> **What is needed**
Within the listing that follows, how many lines contain the word "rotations"? Only the number is wanted.

──────────────────────────────

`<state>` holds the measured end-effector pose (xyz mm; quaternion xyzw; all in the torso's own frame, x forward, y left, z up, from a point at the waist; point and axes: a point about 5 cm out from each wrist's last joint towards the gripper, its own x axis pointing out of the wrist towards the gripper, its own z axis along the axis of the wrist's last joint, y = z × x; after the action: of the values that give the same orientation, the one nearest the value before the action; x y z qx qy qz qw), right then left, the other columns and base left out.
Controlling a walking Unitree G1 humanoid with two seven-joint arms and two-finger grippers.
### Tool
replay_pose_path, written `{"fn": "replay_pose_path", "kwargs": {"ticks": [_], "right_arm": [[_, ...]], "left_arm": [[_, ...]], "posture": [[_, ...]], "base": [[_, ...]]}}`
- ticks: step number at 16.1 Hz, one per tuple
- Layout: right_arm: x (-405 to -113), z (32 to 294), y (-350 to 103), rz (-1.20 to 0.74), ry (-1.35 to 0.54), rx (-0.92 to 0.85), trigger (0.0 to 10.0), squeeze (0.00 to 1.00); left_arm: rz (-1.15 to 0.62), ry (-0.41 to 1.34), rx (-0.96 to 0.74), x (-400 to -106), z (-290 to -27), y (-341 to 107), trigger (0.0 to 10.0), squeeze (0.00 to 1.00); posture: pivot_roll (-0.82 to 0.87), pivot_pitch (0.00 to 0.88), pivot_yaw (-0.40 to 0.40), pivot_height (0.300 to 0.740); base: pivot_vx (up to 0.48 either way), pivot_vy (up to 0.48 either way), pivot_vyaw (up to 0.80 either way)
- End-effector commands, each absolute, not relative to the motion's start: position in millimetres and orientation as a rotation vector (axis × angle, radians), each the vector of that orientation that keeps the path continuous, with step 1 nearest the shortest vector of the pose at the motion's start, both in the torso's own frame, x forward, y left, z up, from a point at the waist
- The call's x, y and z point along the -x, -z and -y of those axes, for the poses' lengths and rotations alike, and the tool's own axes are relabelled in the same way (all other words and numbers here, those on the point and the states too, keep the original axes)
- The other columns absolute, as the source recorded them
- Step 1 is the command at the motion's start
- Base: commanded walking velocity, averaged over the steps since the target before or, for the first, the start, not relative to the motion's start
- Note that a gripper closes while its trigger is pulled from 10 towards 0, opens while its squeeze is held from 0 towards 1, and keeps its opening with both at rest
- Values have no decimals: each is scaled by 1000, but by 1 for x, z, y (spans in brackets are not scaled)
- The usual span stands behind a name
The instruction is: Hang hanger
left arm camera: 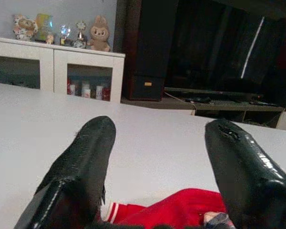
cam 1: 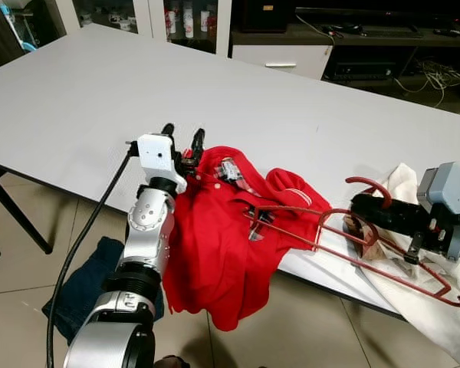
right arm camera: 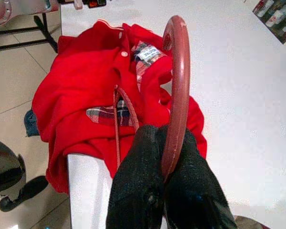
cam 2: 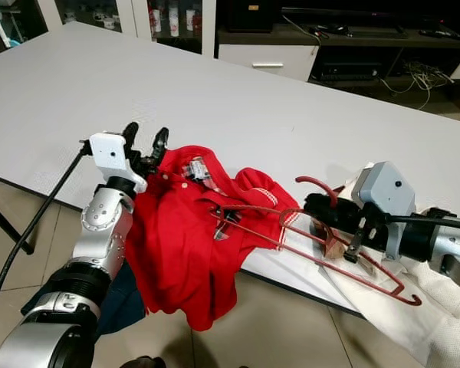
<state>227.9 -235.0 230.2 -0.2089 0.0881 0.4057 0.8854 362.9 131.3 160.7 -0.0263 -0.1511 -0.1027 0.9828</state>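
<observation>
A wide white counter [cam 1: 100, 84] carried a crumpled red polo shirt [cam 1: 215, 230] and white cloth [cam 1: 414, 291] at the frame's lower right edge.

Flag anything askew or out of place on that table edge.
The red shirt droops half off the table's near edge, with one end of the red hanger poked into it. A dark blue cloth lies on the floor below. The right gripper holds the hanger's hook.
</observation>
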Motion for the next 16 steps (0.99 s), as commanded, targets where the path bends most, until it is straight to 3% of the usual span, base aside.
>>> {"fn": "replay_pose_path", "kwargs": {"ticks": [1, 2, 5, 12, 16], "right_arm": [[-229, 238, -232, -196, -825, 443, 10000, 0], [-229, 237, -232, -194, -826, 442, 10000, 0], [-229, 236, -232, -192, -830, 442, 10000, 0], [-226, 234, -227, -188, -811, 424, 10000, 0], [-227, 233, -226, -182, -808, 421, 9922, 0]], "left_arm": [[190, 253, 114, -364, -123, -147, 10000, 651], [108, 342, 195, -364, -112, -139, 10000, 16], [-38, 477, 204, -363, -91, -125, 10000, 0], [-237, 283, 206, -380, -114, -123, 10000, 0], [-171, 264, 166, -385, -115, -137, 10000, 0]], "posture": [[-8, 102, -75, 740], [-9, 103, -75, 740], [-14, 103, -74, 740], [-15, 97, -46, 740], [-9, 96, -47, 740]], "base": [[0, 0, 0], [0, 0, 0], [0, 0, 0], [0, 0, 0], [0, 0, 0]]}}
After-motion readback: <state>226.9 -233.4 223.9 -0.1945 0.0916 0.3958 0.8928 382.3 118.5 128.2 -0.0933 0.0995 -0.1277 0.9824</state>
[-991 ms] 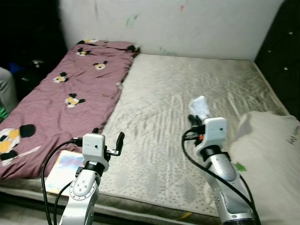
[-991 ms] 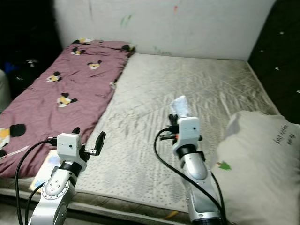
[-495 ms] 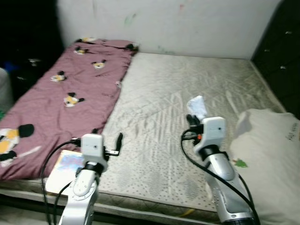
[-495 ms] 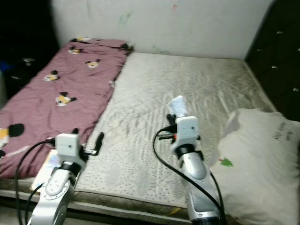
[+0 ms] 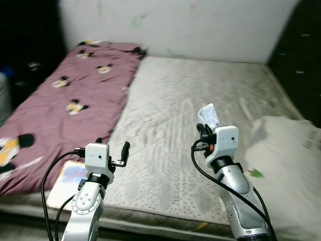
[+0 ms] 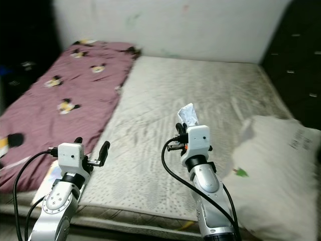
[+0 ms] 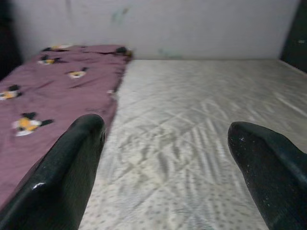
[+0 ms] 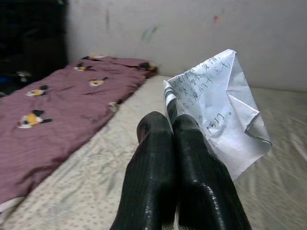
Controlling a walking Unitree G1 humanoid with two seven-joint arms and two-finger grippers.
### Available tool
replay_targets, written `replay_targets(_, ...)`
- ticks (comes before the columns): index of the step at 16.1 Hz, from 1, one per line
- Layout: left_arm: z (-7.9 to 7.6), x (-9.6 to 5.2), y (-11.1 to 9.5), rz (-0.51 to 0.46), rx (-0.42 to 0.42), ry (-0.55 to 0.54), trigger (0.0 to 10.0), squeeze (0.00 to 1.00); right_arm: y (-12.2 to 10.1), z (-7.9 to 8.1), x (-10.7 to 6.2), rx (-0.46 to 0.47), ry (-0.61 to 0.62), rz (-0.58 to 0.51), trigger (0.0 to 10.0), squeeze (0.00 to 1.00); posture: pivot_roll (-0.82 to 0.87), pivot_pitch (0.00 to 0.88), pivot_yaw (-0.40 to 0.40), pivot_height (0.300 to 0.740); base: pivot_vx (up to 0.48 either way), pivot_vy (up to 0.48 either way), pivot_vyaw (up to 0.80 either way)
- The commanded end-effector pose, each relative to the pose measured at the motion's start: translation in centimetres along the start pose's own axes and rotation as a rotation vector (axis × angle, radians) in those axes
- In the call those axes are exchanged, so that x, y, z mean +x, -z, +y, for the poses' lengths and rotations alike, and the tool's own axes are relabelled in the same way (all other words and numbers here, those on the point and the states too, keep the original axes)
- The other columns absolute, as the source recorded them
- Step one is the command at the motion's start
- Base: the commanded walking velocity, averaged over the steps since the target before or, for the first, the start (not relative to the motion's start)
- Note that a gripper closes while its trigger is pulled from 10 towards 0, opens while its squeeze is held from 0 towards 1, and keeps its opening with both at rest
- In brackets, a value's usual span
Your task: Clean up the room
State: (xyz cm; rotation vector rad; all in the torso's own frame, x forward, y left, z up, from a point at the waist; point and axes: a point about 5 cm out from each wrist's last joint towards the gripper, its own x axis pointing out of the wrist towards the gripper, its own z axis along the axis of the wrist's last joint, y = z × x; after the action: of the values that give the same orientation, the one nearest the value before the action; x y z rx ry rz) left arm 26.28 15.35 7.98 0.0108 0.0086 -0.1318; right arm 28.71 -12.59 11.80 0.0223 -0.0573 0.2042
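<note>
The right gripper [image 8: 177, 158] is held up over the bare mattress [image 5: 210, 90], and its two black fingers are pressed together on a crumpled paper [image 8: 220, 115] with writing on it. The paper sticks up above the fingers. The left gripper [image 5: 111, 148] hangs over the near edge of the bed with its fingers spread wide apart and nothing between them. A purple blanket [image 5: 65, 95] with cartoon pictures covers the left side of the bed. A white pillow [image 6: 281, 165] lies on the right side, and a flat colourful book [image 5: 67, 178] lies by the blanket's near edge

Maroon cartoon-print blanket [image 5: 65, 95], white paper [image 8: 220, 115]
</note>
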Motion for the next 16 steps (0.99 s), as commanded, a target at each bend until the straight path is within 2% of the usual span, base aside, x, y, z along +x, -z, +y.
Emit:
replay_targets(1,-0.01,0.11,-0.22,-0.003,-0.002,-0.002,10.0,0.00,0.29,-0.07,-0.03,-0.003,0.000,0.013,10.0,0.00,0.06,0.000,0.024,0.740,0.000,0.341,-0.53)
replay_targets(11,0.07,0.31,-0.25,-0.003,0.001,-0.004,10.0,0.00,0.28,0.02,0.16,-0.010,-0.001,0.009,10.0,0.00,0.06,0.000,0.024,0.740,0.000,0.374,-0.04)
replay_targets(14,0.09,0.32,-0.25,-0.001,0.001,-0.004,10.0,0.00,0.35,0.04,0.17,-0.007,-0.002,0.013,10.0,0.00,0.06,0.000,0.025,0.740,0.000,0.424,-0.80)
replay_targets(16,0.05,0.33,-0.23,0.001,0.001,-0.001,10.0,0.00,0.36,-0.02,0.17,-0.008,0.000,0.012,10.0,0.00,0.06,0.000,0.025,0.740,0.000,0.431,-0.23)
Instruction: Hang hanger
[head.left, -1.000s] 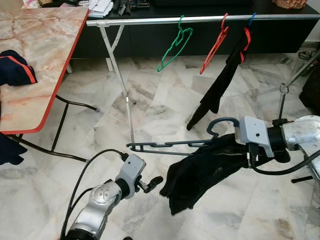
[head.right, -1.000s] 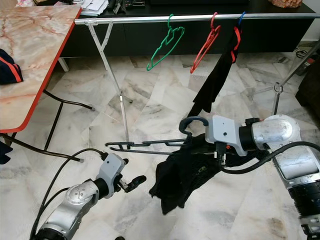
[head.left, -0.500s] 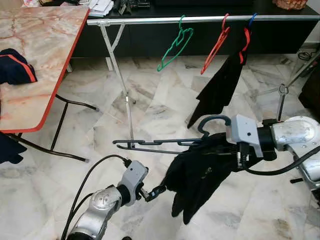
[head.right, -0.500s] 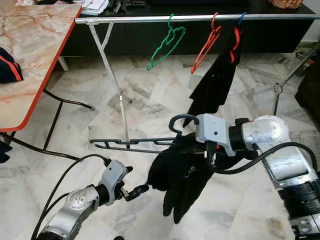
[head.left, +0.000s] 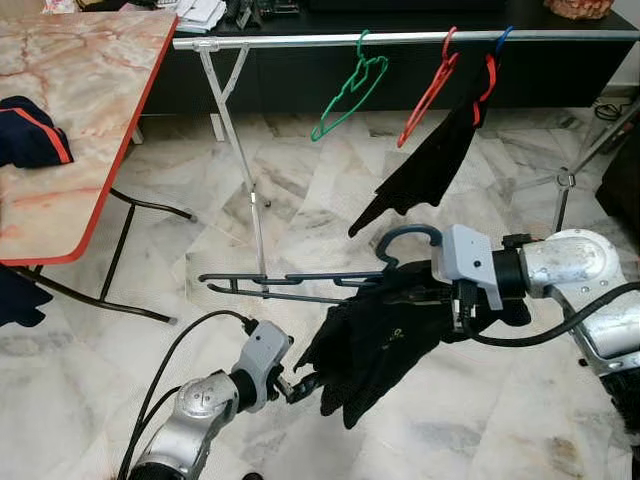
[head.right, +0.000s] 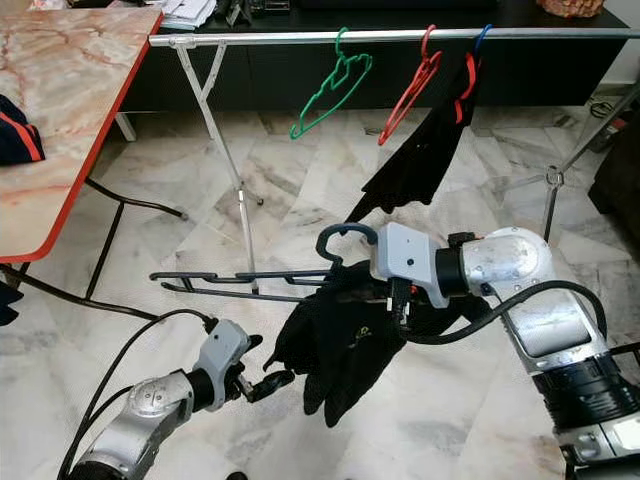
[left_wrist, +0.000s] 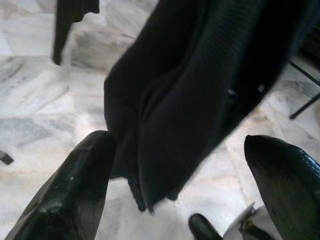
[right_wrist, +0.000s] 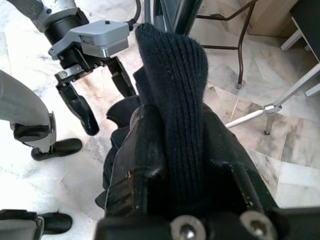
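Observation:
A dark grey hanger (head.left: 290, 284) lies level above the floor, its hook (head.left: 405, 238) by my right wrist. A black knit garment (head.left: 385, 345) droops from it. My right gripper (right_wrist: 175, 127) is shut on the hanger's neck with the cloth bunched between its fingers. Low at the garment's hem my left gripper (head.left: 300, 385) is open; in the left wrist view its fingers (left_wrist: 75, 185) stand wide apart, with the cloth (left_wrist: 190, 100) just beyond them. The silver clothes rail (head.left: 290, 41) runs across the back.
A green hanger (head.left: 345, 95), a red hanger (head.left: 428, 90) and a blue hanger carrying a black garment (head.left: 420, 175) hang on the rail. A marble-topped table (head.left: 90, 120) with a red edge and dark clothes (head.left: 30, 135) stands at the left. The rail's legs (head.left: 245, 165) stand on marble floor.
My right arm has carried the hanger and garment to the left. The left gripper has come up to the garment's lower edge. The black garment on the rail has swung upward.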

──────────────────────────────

> **Solved problem**
2